- Decades:: 1770s; 1780s; 1790s; 1800s;
- See also:: History of the United States (1776–1789); Timeline of pre-United States history; List of years in the United States;

= 1786 in the United States =

Events from the year 1786 in the United States.

==Incumbents==
- President of the Continental Congress: John Hancock (until June 6), Nathaniel Gorham (June–November)

==Events==

===January–March===
- January 3 - The Treaty of Hopewell is signed between the United States of America and the Choctaw Nation.
- January 10 - The Treaty of Hopewell is signed between the United States of America and the Chickasaw Nation.
- January 31 - The Treaty of Fort Finney, is signed on January 31, 1786, between the United States and certain leaders of the Shawnee.
- March 26 - Columbia, South Carolina is chartered as the first planned city in the United States.

===April–June===
- June 25 - Gavriil Pribylov discovers St.

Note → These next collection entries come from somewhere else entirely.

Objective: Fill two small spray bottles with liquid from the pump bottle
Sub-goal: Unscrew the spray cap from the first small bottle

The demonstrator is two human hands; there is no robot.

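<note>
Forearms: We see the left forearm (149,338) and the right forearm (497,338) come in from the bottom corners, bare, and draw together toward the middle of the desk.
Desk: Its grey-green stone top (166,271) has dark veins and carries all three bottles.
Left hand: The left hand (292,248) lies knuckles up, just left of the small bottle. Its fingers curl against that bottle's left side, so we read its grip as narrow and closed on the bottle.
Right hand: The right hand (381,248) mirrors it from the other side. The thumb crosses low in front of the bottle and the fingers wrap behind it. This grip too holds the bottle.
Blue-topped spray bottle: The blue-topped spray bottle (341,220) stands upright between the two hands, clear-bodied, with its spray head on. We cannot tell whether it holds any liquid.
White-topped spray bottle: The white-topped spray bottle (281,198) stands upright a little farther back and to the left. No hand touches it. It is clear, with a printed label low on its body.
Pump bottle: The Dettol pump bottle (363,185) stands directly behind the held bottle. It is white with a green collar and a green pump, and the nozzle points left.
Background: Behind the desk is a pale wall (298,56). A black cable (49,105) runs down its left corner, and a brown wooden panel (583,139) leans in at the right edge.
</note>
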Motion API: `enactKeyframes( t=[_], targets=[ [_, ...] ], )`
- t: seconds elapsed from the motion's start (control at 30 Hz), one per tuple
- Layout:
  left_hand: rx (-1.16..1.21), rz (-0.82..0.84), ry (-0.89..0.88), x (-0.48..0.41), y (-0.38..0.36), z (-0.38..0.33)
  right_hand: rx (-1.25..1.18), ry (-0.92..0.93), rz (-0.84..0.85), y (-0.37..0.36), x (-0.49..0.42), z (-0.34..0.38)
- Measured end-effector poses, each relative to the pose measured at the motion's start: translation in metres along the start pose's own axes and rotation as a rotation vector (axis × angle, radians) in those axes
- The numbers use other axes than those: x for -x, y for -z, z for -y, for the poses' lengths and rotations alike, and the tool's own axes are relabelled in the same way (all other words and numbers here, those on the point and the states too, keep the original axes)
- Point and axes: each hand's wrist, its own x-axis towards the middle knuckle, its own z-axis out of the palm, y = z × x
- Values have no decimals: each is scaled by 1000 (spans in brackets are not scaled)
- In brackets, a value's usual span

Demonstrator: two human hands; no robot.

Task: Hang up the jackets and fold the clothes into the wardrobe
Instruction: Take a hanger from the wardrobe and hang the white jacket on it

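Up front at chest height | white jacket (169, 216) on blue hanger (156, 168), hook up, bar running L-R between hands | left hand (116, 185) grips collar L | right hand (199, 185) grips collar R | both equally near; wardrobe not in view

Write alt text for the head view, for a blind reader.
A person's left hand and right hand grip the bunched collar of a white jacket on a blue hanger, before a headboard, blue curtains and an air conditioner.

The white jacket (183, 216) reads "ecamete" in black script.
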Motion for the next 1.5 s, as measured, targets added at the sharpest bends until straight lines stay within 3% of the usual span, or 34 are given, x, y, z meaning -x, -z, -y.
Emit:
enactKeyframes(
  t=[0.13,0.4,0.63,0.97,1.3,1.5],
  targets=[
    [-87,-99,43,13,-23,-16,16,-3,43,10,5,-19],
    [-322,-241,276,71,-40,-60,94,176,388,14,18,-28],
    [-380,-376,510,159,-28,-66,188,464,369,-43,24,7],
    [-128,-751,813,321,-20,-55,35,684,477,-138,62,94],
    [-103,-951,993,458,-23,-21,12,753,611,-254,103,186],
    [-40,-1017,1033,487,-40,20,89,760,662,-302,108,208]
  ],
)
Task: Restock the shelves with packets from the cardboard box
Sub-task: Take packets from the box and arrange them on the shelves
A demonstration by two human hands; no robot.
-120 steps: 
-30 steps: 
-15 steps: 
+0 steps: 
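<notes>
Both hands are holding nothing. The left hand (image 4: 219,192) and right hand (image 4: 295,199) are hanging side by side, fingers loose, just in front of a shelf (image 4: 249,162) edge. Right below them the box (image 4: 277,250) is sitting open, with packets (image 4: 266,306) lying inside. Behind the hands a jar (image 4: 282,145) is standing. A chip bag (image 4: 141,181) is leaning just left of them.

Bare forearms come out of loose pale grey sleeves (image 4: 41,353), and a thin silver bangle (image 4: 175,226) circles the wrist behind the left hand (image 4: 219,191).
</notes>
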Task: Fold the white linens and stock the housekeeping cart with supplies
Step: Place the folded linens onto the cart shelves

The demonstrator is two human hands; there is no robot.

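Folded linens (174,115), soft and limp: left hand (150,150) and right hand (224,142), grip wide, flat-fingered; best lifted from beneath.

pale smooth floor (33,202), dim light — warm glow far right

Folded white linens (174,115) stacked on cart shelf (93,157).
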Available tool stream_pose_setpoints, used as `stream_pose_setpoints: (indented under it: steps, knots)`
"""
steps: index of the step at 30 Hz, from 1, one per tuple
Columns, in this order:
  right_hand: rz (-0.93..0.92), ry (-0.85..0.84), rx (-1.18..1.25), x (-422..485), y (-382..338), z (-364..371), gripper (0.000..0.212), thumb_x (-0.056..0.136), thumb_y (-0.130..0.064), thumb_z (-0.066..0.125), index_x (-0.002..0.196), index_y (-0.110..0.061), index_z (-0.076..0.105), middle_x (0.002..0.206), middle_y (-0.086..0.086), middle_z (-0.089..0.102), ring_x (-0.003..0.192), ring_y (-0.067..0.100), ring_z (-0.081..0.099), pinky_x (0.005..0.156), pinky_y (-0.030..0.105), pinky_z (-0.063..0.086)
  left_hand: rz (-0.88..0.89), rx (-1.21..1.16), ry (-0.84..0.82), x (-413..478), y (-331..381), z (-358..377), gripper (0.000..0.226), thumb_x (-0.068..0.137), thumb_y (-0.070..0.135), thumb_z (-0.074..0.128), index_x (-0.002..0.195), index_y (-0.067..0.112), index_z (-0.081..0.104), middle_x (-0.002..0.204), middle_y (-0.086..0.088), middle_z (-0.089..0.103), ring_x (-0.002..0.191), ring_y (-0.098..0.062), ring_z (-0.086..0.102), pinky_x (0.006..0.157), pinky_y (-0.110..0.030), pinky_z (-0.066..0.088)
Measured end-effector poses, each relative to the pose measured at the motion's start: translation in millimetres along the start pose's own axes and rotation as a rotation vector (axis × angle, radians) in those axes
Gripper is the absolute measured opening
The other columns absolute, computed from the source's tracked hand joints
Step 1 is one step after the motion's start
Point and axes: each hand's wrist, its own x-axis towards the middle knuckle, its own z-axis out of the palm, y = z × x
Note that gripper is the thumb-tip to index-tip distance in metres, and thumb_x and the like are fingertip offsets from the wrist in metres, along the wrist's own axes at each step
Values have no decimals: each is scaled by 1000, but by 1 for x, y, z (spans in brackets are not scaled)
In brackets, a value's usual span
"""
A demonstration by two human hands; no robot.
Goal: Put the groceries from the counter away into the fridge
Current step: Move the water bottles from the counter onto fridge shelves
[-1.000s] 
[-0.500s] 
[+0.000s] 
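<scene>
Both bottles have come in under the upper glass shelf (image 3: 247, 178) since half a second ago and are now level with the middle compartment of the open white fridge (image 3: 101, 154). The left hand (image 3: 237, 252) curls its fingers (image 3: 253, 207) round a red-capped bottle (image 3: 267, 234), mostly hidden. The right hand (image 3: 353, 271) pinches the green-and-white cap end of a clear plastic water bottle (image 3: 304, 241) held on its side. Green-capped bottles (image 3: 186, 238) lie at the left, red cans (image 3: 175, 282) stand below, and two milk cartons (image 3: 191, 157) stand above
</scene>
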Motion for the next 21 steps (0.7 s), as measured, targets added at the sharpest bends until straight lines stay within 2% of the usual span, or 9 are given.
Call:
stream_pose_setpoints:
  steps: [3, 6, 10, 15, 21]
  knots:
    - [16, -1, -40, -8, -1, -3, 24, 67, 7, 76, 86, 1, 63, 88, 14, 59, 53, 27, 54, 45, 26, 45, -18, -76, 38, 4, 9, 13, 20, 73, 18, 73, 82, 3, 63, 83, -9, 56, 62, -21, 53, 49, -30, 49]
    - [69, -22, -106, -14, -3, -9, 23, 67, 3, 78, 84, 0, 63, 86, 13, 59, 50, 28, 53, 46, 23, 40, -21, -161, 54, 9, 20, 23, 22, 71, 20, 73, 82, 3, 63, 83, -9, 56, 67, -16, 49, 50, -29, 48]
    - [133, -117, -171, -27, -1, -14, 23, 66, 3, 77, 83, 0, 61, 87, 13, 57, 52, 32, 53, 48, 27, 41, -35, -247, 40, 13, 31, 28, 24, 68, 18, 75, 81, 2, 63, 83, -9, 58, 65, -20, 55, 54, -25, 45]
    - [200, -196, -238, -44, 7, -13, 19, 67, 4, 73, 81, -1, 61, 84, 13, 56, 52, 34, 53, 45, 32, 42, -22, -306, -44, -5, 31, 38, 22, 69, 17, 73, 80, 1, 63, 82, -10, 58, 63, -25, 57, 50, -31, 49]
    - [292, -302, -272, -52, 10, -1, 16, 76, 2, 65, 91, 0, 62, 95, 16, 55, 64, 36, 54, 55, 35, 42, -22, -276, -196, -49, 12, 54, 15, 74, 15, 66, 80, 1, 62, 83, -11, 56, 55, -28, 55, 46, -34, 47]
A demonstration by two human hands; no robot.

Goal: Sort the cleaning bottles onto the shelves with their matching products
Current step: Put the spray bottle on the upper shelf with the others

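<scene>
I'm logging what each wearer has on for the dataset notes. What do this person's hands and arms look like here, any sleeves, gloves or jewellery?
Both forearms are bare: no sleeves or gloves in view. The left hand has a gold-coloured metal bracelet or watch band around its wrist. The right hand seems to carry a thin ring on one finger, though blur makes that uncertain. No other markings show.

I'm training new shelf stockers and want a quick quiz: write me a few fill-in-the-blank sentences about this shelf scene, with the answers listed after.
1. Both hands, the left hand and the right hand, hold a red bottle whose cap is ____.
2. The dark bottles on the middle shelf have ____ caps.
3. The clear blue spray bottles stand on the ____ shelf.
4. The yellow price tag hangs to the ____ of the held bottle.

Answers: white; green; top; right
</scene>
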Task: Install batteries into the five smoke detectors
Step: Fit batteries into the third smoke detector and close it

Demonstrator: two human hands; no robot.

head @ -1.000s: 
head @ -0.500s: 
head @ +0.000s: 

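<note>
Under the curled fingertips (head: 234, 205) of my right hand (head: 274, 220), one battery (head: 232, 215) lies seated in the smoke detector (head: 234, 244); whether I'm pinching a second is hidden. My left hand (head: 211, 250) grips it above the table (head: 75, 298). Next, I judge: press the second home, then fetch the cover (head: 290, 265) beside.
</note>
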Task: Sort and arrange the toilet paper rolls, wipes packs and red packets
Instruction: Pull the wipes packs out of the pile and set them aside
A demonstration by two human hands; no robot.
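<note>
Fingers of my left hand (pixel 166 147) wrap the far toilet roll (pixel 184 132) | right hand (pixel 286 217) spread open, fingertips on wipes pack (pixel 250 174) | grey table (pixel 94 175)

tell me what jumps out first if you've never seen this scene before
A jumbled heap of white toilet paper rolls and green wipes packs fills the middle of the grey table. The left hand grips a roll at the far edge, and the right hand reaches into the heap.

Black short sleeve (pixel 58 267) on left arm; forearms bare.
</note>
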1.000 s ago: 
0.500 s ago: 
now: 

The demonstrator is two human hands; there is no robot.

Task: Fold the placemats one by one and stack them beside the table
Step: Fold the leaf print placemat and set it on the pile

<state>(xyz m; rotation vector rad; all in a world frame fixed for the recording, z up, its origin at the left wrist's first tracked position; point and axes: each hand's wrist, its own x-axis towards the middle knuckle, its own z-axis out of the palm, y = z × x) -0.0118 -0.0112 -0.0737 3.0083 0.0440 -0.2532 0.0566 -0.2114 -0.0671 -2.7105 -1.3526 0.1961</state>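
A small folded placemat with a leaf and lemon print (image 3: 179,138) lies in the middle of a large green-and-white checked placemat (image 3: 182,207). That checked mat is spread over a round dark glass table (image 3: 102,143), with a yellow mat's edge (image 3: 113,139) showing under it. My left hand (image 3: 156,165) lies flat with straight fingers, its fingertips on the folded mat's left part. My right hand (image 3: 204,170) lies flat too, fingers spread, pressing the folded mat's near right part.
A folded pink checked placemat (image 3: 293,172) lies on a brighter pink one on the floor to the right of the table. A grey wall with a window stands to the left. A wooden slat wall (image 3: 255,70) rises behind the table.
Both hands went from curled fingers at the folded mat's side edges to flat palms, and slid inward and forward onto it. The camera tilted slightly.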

George Island of the Pribilof Islands in the Bering Sea.

===July–September===
- August - James Rumsey tests his first steam boat in the Potomac River at Shepherdstown Virginia (now West Virginia).
- August 29 - Shays' Rebellion begins in Massachusetts.
- September 11-14 - Annapolis Convention

===October–December===
- November 7 - The oldest musical organization in the United States (the Stoughton Musical Society) is founded.
- December 4 - Mission Santa Barbara is founded by Father Fermín Francisco de Lasuén, becoming the 10th mission in the California mission chain.

===Undated===
- The town of Martinsborough, North Carolina, itself named for Royal Governor Josiah Martin in 1771, is renamed "Greenesville" in honor of United States General Nathanael Greene by the North Carolina General Assembly; the name "Greenesville" is later shortened to become Greenville.
- Beginning Point of the U.S. Public Land Survey established.
- The United States pays protection money to the Sultan of Morocco to ensure the safety of American merchantmen in the Mediterranean Sea from Barbary pirates.

===Ongoing===
- Articles of Confederation in effect (1781–1788)
- Northwest Indian War (1785–1795)

==Births==
- January 7 - John Catron, lawyer and jurist (died 1865)
- January 8 - Nicholas Biddle, President of the Second Bank of the United States (died 1844)
- January 24 - Walter Forward, lawyer and politician, 15th U.S. Secretary of the Treasury from 1841 to 1843 (died 1852)
- February 24 - Martin W. Bates, U.S. Senator from Delaware from 1857 to 1859 (died 1869)
- April 6 - Robert Hanna, U.S. Senator from Indiana from 1831 to 1832 (died 1858)
- April 7 - William R. King, U.S. Senator from Alabama from 1819 to 1844; 13th vice president of the United States from March to April 1853 (died 1853)
- May 28 - Louis McLane, U.S. Senator from Delaware from 1827 to 1829 (died 1857)
- May 29 - Alexander Bryan Johnson, philosopher (died 1867)
- June 13 - Winfield Scott, general, presidential candidate (died 1866)
- August 14 - John Tipton, U.S. Senator from Indiana from 1832 to 1839 (died in 1839)
- August 17 - Davy Crockett, frontiersman (died 1836)
- September 10 - William Mason, New York politician (died 1860)
- September 22 - William Kelly, U.S. Senator from Alabama from 1822 to 1825 (died 1834)
- November 22 - Cyrus Kingsbury, Congregationalist missionary to Cherokee and Choctaw tribes (died 1870 in Choctaw Nation, Indian Territory)
- December 12 - William L. Marcy, statesman (died 1857)
- December 15 - Edward Coles, planter, politician and 2nd governor of Illinois (died 1868)

==Deaths==
- January 14 - Meshech Weare, Governor of New Hampshire (born 1713)
- March 11 - Charles Humphreys, delegate to the Continental Congress (born 1714)
- June 19 - Nathanael Greene, major general of the Continental Army in the American Revolutionary War (born 1742)
- October 25 - Charles Mason, surveyor (born 1728 in Great Britain)
- December - Nonhelema, Shawnee chieftess, sister of Cornstalk

==See also==
- Prussian scheme
- Timeline of the American Revolution (1760–1789)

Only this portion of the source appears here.